2026 começa, mas perguntas permanecem: quem matou Pablo e Dhandara em Divinópolis?

Elian Ozéias
O ano de 2026 teve início, mas para algumas famílias o tempo parece não avançar. A dor permanece intacta, alimentada pela ausência de respostas. Entre os casos que seguem sem solução estão as mortes de Pablo de Almeida Martins, de apenas 14 anos, e Dhandara Kellen Ferreira, de 18. Dois adolescentes, duas histórias interrompidas precocemente e um mesmo cenário: investigações em andamento, laudos inconclusivos e famílias que clamam por justiça.
Caso Pablo
Pablo de Almeida Martins desapareceu no dia 28 de fevereiro de 2025. Dois dias depois, o corpo do adolescente foi encontrado no bairro Ferrador, próximo ao município de Carmo do Cajuru, em estado avançado de decomposição. O primeiro laudo da Polícia Civil classificou o caso como “encontro de cadáver”, sem apontar a causa exata da morte.
No dia 13 de junho de 2025, a dona de casa Simone Martins, mãe de Pablo, concedeu entrevista ao Agora em busca de respostas. Desde então, ela vive entre o luto e a indignação.
— Eles me deram um laudo com fotos, mas não tem um motivo certo da causa da morte do meu filho. Ele tinha só 14 anos. Fizeram uma covardia com ele. O rostinho dele estava queimado — desabafou.
Simone afirma que o filho passava por dificuldades, mas que nada justificaria a brutalidade do que, segundo ela, foi feita com o adolescente.
— Esteja ele fazendo o que fosse no dia, foi muita covardia. Ele estava começando a viver. Eu não durmo, tenho pesadelos. Minha filha de oito anos também não está bem — relatou.
Abalada emocionalmente, Simone contou que precisou deixar Divinópolis.
— Eu não aguento mais ficar aqui. Chego e passo mal. Faço tratamento com psicólogo e psiquiatra. Quero justiça. Quero saber quem matou meu filho — concluiu.
Dhandara Kellen
Dhandara Kellen Ferreira, de 18 anos, estava desaparecida desde o dia 10 de setembro de 2025. Três dias depois, em 13 de setembro, o corpo da jovem foi encontrado em uma área de mata às margens de uma lagoa, no bairro Primavera, em Divinópolis.
Segundo a mãe, Janes Kellen Campos Ferreira, o último contato com a filha aconteceu na tarde do desaparecimento.
— Ela saiu de casa por volta das 15h30. Estava tranquila, conversamos pelo WhatsApp e não comentou que iria sair — contou.
A família descobriu que Dhandara solicitou um mototáxi para o bairro Primavera.
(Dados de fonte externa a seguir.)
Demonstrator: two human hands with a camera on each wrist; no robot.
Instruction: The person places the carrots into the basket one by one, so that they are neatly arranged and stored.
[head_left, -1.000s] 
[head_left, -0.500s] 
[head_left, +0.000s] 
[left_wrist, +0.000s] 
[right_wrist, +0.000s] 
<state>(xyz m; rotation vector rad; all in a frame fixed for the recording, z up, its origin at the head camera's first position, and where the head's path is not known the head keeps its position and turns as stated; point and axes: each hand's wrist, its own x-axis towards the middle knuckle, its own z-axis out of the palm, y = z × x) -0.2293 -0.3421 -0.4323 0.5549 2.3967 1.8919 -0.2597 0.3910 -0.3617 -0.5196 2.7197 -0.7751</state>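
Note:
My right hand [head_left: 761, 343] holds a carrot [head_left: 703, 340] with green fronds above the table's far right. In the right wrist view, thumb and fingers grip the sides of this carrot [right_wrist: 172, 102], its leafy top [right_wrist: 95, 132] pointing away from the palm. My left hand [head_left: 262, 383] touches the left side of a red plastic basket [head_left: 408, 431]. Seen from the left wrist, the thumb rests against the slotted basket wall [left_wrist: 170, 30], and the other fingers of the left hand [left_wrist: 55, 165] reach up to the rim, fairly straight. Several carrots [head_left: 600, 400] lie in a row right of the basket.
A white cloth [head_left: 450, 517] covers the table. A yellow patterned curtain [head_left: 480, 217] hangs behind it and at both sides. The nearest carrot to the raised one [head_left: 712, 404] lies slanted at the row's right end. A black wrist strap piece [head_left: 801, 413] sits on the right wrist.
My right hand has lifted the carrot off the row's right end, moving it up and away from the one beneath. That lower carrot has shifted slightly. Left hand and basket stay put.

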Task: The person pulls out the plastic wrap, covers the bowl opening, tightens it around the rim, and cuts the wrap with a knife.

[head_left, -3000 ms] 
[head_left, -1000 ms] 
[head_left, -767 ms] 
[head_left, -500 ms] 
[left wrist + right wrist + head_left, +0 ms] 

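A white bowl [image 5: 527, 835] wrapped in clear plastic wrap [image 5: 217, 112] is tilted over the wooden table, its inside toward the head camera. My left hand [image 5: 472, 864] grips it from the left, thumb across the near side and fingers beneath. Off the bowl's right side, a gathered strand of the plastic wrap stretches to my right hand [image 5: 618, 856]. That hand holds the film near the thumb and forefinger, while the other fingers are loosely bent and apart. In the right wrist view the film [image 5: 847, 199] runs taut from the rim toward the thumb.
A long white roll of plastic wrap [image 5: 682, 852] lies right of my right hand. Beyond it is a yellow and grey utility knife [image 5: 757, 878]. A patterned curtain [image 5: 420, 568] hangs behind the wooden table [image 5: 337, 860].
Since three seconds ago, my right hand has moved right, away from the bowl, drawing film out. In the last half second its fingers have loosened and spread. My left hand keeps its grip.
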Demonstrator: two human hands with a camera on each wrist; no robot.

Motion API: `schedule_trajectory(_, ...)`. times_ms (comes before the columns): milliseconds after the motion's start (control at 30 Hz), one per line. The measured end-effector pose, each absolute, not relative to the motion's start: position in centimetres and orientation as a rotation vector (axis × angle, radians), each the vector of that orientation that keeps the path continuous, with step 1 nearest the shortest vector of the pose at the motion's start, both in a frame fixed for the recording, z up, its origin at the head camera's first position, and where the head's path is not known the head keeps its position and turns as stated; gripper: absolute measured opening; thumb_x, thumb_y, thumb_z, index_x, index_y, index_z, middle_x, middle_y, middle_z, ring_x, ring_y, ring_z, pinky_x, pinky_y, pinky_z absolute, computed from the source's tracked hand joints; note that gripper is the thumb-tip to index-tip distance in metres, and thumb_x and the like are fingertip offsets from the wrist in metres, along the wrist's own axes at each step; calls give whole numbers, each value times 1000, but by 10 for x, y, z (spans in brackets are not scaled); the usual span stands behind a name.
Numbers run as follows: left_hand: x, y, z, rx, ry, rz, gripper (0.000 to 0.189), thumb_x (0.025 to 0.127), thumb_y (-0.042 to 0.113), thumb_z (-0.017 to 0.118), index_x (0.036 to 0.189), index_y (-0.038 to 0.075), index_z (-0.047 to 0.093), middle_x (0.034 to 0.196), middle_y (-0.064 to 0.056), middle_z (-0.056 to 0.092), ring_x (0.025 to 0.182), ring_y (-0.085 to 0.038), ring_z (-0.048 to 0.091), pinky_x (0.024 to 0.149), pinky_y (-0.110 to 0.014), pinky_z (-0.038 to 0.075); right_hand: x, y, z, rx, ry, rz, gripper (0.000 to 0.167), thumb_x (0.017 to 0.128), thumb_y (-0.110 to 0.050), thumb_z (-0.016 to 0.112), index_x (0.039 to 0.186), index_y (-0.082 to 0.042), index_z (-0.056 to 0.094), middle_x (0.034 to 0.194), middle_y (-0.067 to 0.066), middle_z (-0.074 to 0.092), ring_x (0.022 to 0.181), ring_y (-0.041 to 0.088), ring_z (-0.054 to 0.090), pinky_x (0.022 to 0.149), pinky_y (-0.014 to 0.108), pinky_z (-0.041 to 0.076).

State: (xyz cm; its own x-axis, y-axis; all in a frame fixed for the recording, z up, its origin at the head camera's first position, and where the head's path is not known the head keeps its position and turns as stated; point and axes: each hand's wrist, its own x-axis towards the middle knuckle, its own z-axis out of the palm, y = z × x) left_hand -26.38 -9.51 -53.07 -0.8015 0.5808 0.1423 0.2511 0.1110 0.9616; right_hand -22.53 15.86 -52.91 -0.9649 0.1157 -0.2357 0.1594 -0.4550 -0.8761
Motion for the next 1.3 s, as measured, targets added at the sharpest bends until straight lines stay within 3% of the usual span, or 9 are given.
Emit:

O motorista se apresentou espontaneamente e indicou o local onde a deixou.
Janes também revelou que a filha já havia registrado boletim de ocorrência contra um rapaz identificado como “ficante”, após ter sido agredida. A jovem mantinha ainda um relacionamento com um adolescente que mora no bairro, apontado por familiares como principal suspeito. Ele se apresentou à Polícia Civil, prestou depoimento e permanece em liberdade.
Defesa nega envolvimento
O advogado do adolescente, Nabil Hoblos, afirmou, na época, que o jovem negou qualquer participação no crime.
— Essa imputação ocorreu antes mesmo de uma investigação conclusiva. Ele teve a imagem divulgada em redes sociais, sofreu ameaças e agiu por medo — explicou.
Segundo o advogado, o procedimento corre em segredo de Justiça.
— A justiça precisa ser feita com responsabilidade. Não podemos confundir justiça com vingança — ressaltou.
Sonhos interrompidos
Descrita como comunicativa e carismática, Dhandara havia retomado os estudos pelo EJA e sonhava em concluir o ensino médio. Ela deixa dois irmãos, de 1 e 11 anos.
— Ela era inocente, acreditava nas pessoas. Todo mundo gostava dela — disse a mãe.
Dois casos, a mesma pergunta
Passados meses, e agora um novo ano, as famílias de Pablo e Dhandara seguem sem respostas. Os dois casos continuam sem autoria definida, reforçando a sensação de impunidade e o sofrimento de quem espera por justiça.
Até o fechamento desta matéria, a Polícia Civil não se manifestou sobre o andamento das investigações. Enquanto isso, a pergunta permanece ecoando em Divinópolis: quem matou Pablo e Dhandara?